## [Information provided]
* * *

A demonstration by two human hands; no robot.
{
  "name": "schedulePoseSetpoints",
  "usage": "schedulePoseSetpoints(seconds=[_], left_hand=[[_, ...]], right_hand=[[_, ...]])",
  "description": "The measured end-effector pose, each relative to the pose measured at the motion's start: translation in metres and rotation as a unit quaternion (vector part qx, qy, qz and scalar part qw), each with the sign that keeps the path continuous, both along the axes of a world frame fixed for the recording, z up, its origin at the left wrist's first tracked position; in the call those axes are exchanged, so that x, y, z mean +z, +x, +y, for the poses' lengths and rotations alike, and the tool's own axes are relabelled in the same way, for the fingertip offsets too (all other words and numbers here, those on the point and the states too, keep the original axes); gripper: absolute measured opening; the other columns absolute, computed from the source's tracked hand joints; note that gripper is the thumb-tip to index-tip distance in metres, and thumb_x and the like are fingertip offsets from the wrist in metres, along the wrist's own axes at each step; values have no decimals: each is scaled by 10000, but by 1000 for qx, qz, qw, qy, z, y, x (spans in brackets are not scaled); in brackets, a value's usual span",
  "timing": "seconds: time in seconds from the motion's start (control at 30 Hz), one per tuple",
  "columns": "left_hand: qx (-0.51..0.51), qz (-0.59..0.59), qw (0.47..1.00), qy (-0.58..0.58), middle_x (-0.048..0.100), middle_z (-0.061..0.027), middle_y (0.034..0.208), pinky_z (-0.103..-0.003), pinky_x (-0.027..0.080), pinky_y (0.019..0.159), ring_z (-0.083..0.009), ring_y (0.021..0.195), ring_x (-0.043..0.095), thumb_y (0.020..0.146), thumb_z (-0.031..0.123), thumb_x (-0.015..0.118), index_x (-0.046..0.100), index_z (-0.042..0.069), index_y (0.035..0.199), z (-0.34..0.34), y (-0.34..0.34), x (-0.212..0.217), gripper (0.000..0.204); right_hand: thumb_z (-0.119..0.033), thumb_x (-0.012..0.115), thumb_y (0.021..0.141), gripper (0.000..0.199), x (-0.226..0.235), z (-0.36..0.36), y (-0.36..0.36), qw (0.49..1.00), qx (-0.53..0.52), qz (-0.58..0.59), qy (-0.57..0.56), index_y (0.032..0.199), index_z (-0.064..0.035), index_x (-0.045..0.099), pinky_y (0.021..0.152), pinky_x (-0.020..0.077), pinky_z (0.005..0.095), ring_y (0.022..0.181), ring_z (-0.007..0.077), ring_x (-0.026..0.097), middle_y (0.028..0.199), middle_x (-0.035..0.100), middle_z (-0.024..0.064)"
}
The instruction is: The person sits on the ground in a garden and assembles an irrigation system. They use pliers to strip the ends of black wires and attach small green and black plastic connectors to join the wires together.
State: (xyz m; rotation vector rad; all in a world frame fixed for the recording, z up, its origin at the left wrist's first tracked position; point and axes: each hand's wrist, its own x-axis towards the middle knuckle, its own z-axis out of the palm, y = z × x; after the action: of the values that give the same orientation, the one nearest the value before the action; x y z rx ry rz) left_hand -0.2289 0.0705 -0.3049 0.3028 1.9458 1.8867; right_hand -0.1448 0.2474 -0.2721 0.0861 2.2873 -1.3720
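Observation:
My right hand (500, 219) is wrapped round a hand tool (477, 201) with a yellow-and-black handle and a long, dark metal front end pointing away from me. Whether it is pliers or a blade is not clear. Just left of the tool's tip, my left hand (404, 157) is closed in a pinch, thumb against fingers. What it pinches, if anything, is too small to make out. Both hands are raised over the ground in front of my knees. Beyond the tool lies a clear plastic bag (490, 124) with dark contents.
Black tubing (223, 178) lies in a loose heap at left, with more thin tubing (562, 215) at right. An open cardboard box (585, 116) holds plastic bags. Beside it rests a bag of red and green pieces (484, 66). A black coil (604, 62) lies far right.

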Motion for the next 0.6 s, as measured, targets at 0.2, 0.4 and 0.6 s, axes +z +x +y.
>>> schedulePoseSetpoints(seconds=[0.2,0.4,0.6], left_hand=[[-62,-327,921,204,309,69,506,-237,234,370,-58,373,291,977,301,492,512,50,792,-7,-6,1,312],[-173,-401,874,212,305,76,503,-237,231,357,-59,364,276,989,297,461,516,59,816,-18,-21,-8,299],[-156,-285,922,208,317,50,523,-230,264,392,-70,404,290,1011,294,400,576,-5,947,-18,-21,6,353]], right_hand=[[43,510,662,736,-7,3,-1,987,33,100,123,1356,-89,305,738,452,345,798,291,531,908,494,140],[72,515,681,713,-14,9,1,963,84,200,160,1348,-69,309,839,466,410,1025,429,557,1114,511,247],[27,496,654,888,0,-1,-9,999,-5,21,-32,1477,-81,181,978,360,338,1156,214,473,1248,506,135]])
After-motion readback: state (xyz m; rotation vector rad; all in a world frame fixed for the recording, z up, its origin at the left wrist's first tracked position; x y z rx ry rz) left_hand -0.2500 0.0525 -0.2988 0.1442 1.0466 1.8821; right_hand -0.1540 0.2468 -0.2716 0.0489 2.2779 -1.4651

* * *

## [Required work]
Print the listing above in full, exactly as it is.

## [Answer to this problem]
A demonstration by two human hands; no robot.
{
  "name": "schedulePoseSetpoints",
  "usage": "schedulePoseSetpoints(seconds=[_], left_hand=[[_, ...]], right_hand=[[_, ...]])",
  "description": "The measured end-effector pose, each relative to the pose measured at the motion's start: translation in metres and rotation as a unit quaternion (vector part qx, qy, qz and scalar part qw), each with the sign that keeps the path continuous, both along the axes of a world frame fixed for the recording, z up, its origin at the left wrist's first tracked position; in the call those axes are exchanged, so that x, y, z mean +z, +x, +y, for the poses' lengths and rotations alike, and the tool's own axes are relabelled in the same way, for the fingertip offsets too (all other words and numbers here, those on the point and the states too, keep the original axes); gripper: absolute measured opening; the other columns absolute, computed from the source's tracked hand joints; note that gripper is the thumb-tip to index-tip distance in metres, and thumb_x and the like are fingertip offsets from the wrist in metres, along the wrist's own axes at each step; values have no decimals: each is scaled by 10000, but by 1000 for qx, qz, qw, qy, z, y, x (spans in brackets are not scaled); in brackets, a value's usual span",
  "timing": "seconds: time in seconds from the motion's start (control at 30 Hz), one per tuple",
  "columns": "left_hand: qx (-0.51..0.51), qz (-0.59..0.59), qw (0.47..1.00), qy (-0.58..0.58), middle_x (-0.048..0.100), middle_z (-0.061..0.027), middle_y (0.034..0.208), pinky_z (-0.103..-0.003), pinky_x (-0.027..0.080), pinky_y (0.019..0.159), ring_z (-0.083..0.009), ring_y (0.021..0.195), ring_x (-0.043..0.095), thumb_y (0.020..0.146), thumb_z (-0.031..0.123), thumb_x (-0.015..0.118), index_x (-0.046..0.100), index_z (-0.042..0.069), index_y (0.035..0.199), z (-0.34..0.34), y (-0.34..0.34), x (-0.212..0.217), gripper (0.000..0.204); right_hand: thumb_z (-0.119..0.033), thumb_x (-0.012..0.115), thumb_y (0.021..0.141), gripper (0.000..0.199), x (-0.226..0.235), z (-0.36..0.36), y (-0.36..0.36), qw (0.49..1.00), qx (-0.53..0.52), qz (-0.58..0.59), qy (-0.57..0.56), index_y (0.032..0.199), index_z (-0.064..0.035), index_x (-0.045..0.099), pinky_y (0.021..0.152), pinky_x (-0.020..0.077), pinky_z (0.005..0.095), ring_y (0.022..0.181), ring_z (-0.007..0.077), ring_x (-0.026..0.097), middle_y (0.028..0.199), middle_x (-0.035..0.100), middle_z (-0.024..0.064)"
}
The instruction is: The person sits on the ground in a garden and assembles an irrigation system. They use pliers to strip the ends of black wires and attach small green and black plastic connectors to join the wires together.
State: (xyz m; rotation vector rad; all in a world frame fixed for the recording, z up, its origin at the left wrist's first tracked position; point and axes: each hand's wrist, its own x-axis towards the middle knuckle, its own z-axis out of the palm, y = z × x; after the action: of the values that give the same orientation, the one nearest the value before the action; x y z rx ry rz) left_hand -0.2289 0.0705 -0.3049 0.3028 1.9458 1.8867; right_hand -0.1448 0.2474 -0.2721 0.0861 2.2873 -1.3720
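Observation:
My right hand (500, 219) is wrapped round a hand tool (477, 201) with a yellow-and-black handle and a long, dark metal front end pointing away from me. Whether it is pliers or a blade is not clear. Just left of the tool's tip, my left hand (404, 157) is closed in a pinch, thumb against fingers. What it pinches, if anything, is too small to make out. Both hands are raised over the ground in front of my knees. Beyond the tool lies a clear plastic bag (490, 124) with dark contents.
Black tubing (223, 178) lies in a loose heap at left, with more thin tubing (562, 215) at right. An open cardboard box (585, 116) holds plastic bags. Beside it rests a bag of red and green pieces (484, 66). A black coil (604, 62) lies far right.
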
Motion for the next 0.6 s, as measured, targets at 0.2, 0.4 and 0.6 s, axes +z +x +y.
>>> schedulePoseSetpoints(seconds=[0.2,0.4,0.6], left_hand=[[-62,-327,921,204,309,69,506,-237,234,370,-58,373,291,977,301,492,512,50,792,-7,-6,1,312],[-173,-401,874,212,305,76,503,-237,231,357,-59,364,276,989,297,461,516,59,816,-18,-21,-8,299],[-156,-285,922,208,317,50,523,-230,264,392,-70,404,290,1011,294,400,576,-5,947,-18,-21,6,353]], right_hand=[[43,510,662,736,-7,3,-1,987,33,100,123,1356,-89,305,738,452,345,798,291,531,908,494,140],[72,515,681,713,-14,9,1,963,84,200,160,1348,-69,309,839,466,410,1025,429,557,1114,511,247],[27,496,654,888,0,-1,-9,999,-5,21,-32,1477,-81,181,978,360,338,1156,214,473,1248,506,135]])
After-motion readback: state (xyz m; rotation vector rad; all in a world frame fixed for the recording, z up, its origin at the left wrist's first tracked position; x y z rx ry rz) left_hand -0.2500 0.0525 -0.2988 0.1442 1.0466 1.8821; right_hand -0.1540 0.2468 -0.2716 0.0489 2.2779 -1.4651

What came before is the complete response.